Chaque jour, nous répondrons aux préoccupations des lecteurs.

Philippe Teisceira-Lessard Philippe Teisceira-Lessard
La Presse

J’habite à Montréal. Qu’est-ce que l’état d’urgence change pour moi ?

Pour l’instant, rien. L’état d’urgence local permet à l’administration municipale de réquisitionner des locaux et de l’équipement, de dépenser de façon rapide et de contrôler les accès à son territoire. La mairesse Valérie Plante a indiqué qu’elle avait choisi cette mesure afin de trouver rapidement de l’hébergement pour les sans-abri et précisé que Montréal n’était pas fermé, « pas aujourd’hui, pas demain ». Si une telle mesure (des contrôles aux ponts, par exemple) était prise, elle serait annoncée à l’avance, a ajouté Mme Plante.

Puis-je prendre de la chloroquine pour me protéger contre la COVID-19 ?

Non. Jusqu’à maintenant, la communauté scientifique n’a trouvé aucun médicament efficace pour traiter la COVID-19. Des essais cliniques, notamment concernant la chloroquine, sont en cours. De façon générale, il est extrêmement dangereux de s’automédicamenter. Un homme est mort cette semaine aux États-Unis en ingérant un dérivé de la chloroquine.

Je suis actuellement à mon chalet. Devrais-je y rester ou rentrer à mon domicile ?

Le premier ministre Legault a demandé aux Québécois de limiter au maximum les déplacements entre les différentes régions du Québec. En réponse à une question portant précisément sur les Montréalais qui se trouvent actuellement dans leur résidence secondaire, il a suggéré à ces derniers de rester sur place si c’était possible pour eux.

Quelle est la proportion des malades de la COVID-19 qui en meurent ?

Jusqu’à maintenant, au Canada, les morts représentent 1 % des personnes chez qui on a diagnostiqué la COVID-19, a indiqué jeudi soir la Santé publique fédérale. Ce taux est bien plus favorable que celui de l’Italie, de la France ou de l’Espagne, dont les systèmes de santé sont complètement débordés. Au Canada, un peu plus d’un malade sur 20 a besoin d’être hospitalisé et environ un malade sur 40 doit recevoir des soins intensifs.

Mon employeur est considéré comme un service essentiel, mais m’a tout de même mis à pied en raison d’une baisse d’achalandage. Aurai-je droit à de l’aide ?

Oui. Aucun des programmes d’aide annoncés jusqu’à maintenant n’est lié au statut de l’entreprise (essentielle ou non) pour laquelle vous travaillez. Si vous avez perdu vos revenus en raison de la crise, vous aurez droit à l’appui du gouvernement fédéral.

Je reviens de voyage. Une fois terminée ma quarantaine de 14 jours, puis-je reprendre ma vie d’avant ?

Non. Le gouvernement du Québec demande à tous les Québécois de limiter au maximum leurs interactions physiques : pas de souper de famille, pas de séance de jeu avec les voisins, pas de partys entre adolescents. Si vous avez 70 ans et plus, n’allez pas à l’épicerie vous-même. Si vous avez moins de 70 ans, offrez votre aide à vos voisins et vos proches plus âgés. Vous pouvez marcher à l’extérieur, sauf si vous ressentez des symptômes (toux, fièvre, difficultés respiratoires).

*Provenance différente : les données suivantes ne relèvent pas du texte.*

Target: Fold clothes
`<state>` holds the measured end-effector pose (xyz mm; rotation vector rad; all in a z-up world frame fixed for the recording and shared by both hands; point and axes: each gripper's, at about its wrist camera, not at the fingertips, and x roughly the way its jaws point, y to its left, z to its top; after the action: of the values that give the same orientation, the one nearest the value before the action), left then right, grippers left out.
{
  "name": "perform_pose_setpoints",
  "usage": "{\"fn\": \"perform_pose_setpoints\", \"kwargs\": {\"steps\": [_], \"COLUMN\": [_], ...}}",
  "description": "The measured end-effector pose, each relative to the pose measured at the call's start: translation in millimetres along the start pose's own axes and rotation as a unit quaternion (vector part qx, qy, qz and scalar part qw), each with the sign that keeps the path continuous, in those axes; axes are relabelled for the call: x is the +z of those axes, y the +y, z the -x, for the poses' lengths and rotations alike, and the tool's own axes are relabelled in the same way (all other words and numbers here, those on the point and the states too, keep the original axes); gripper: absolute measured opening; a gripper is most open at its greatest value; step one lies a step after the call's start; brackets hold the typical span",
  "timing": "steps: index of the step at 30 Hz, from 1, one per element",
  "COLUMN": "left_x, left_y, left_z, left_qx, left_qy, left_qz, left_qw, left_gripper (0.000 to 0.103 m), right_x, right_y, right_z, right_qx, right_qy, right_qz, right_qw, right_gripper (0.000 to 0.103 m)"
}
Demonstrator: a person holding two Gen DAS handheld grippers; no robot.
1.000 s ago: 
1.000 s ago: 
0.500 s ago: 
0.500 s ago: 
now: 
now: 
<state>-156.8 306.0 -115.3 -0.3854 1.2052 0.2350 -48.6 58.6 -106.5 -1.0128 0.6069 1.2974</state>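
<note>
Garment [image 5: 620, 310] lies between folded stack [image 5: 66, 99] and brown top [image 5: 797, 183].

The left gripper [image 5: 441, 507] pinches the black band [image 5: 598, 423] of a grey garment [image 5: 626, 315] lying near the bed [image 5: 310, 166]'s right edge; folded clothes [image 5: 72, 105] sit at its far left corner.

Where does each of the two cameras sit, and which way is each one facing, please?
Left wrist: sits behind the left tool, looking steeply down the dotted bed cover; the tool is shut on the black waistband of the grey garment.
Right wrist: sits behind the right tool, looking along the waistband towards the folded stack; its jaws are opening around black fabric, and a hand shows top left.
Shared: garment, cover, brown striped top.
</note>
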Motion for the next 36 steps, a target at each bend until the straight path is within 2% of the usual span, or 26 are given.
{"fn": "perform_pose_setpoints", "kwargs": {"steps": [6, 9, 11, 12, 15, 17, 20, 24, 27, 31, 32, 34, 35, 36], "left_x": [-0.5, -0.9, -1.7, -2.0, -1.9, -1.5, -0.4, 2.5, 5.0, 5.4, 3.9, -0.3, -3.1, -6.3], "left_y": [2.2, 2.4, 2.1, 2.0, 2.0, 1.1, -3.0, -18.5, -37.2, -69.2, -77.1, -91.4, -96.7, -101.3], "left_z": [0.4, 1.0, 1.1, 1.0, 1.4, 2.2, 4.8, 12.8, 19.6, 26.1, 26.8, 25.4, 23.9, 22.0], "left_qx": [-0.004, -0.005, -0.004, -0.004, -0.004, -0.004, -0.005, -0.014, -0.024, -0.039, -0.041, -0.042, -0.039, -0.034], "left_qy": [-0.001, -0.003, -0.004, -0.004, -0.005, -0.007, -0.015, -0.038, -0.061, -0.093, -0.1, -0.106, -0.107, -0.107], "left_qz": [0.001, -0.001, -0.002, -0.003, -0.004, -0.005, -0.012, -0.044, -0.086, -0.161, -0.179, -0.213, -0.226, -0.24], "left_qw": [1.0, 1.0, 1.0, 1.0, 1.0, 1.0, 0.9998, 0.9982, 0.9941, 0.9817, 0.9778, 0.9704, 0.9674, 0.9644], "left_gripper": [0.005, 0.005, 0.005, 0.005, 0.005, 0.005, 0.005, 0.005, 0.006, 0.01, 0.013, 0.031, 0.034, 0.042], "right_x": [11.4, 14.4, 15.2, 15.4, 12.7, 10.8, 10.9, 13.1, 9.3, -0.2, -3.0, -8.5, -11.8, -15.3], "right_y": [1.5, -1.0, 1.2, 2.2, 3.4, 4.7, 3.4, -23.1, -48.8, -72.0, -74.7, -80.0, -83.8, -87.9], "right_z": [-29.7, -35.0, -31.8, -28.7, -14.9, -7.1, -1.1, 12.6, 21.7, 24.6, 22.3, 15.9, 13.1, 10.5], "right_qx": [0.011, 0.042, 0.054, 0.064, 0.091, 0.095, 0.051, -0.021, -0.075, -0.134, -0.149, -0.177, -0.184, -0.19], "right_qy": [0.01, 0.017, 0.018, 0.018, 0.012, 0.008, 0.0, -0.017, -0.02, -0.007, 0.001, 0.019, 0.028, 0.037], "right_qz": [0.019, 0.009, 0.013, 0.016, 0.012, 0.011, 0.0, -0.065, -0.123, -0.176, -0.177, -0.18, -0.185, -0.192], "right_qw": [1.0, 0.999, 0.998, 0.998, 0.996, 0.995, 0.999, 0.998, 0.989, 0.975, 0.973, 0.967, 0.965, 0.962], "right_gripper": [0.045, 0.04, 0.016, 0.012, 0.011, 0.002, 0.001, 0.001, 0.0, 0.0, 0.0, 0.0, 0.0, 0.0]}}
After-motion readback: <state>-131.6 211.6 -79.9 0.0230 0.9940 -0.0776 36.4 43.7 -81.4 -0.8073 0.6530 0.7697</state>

J’ai un rendez-vous médical sans lien avec la COVID-19. Dois-je m’y rendre ?

Il faut appeler le professionnel de la santé que vous deviez rencontrer avant de vous déplacer. Le gouvernement a autorisé les médecins à effectuer des consultations téléphoniques pour plusieurs situations, évitant ainsi des déplacements inutiles aux patients. Si le rendez-vous est maintenu, votre médecin pourra vous informer de la meilleure façon de minimiser vos risques de contracter le virus.

Pourquoi le métro de Montréal est-il toujours ouvert alors que le gouvernement demande de limiter les déplacements ?

Des dizaines de milliers de personnes continuent à travailler chaque jour dans le réseau de la santé et dans les commerces essentiels qui demeurent ouverts. Plusieurs d’entre eux comptent sur les transports en commun pour se rendre au travail.